Using Runtime for Model Inference (Java)

Android Inference Model Loading Data Preparation Intermediate Expert

Overview

After model conversion using MindSpore Lite, the model inference process needs to be completed in Runtime. This tutorial introduces how to use Java API to write inference code.

For more details for Java API, please refer to API Docs.

Android project references AAR package

First copy the mindspore-lite-{version}.aar file to the libs directory of the target module, then add the local reference directory to the repositories of the target module’s build.gradle, and finally, add the AAR package in the dependencies. The details are as follows.

repositories {
    flatDir {
        dirs 'libs'
    }
}

dependencies {
    implementation(name:'mindspore-lite-{version}', ext:'aar')
}

mindspore-lite-{version} is the name of the AAR file, you need to replace {version} with the corresponding version information.

Running MindSpore Lite inference framework

Using MindSpore Lite in the Android project, you can choose to use C++ APIs or Java APIs to run the inference framework. Compared with C++ APIs, Java APIs can be called directly in Java Class without the need to implement the relevant code of the JNI layer, which is more convenient. Running the MindSpore Lite inference framework mainly includes the following steps:

Loading model: Read the MindSpore Lite model from the file system and parse the model.
Creating configuration context: MSConfig saves some basic configuration parameters required by the session, which is used to guide graph compilation and graph execution. MSConfig mainly include deviceType: device type, threadNum: number of threads, cpuBindMode: CPU binding mode, and enable_float16: whether to use float16 operator as priority.
Creating session: Create the LiteSession and call the init method to configure the MSConfig obtained in the previous step into the session.
Compiling graphs: Before graph execution, call the compileGraph API of the LiteSession to compile graphs, mainly for subgraph split and operator selection and scheduling. This process takes a long time. Therefore, it is recommended that LiteSession achieves multiple executions with one creation and one compilation.
Setting data: Before the graph is executed, data needs to be set in the input Tensor.
Graph execution: Run model inference using runGraph of LiteSession.
Getting output: After the execution of the graph is finished, the inference result can be obtained by output Tensor.
Releasing memory: When you finishing using the MindSpore Lite inference framework, you need to release the created LiteSession and model.

Loading Model

When MindSpore Lite runs model inference, it is necessary to load the .ms model converted by the model conversion tool from the file system and perform model analysis. model class provides loadModel so that it can load models from Assets or other file paths.

// Load the .ms model.
model = new Model();
if (!model.loadModel(context, "model.ms")) {
    Log.e("MS_LITE", "Load Model failed");
    return false;
}

Creating Configuration Context

MSConfig saves some basic configuration parameters required by the session, which is used to guide graph compilation and graph execution

MindSpore Lite supports heterogeneous inference. The preferred backend for inference is specified by deviceType in MSConfig and CPU and GPU is supported. During graph compilation, operator selection and scheduling are performed based on the preferred backend.
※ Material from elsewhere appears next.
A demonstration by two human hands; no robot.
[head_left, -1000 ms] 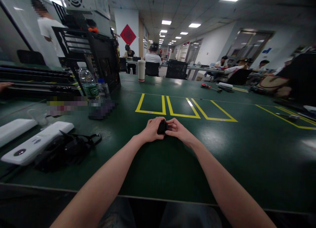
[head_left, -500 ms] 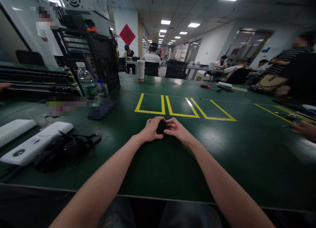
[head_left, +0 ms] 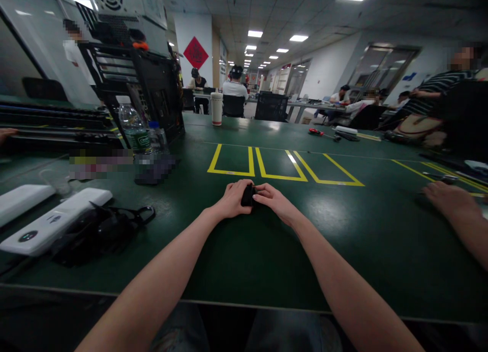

MindSpore Lite has a built-in thread pool shared by processes. During inference, threadNum is used to specify the maximum number of threads in the thread pool. The default maximum number is 2. It is recommended that the maximum number does not exceed 4. Otherwise, the performance may be affected.

MindSpore Lite supports the float16 operator mode for reasoning. If enable float16 is set as true, the float16 operator will be used first.

// Create and init config.
MSConfig msConfig = new MSConfig();
if (!msConfig.init(DeviceType.DT_CPU, 2, CpuBindMode.MID_CPU, true)) {
    Log.e("MS_LITE", "Init context failed");
    return false;
}

Creating Session

LiteSession is the main entrance of inference, graph compilation and graph execution can be done through LiteSession. Create a LiteSession and call the init method to configure the MSConfig obtained in the previous step into the session. After LiteSession is initialized, MSConfig can be released.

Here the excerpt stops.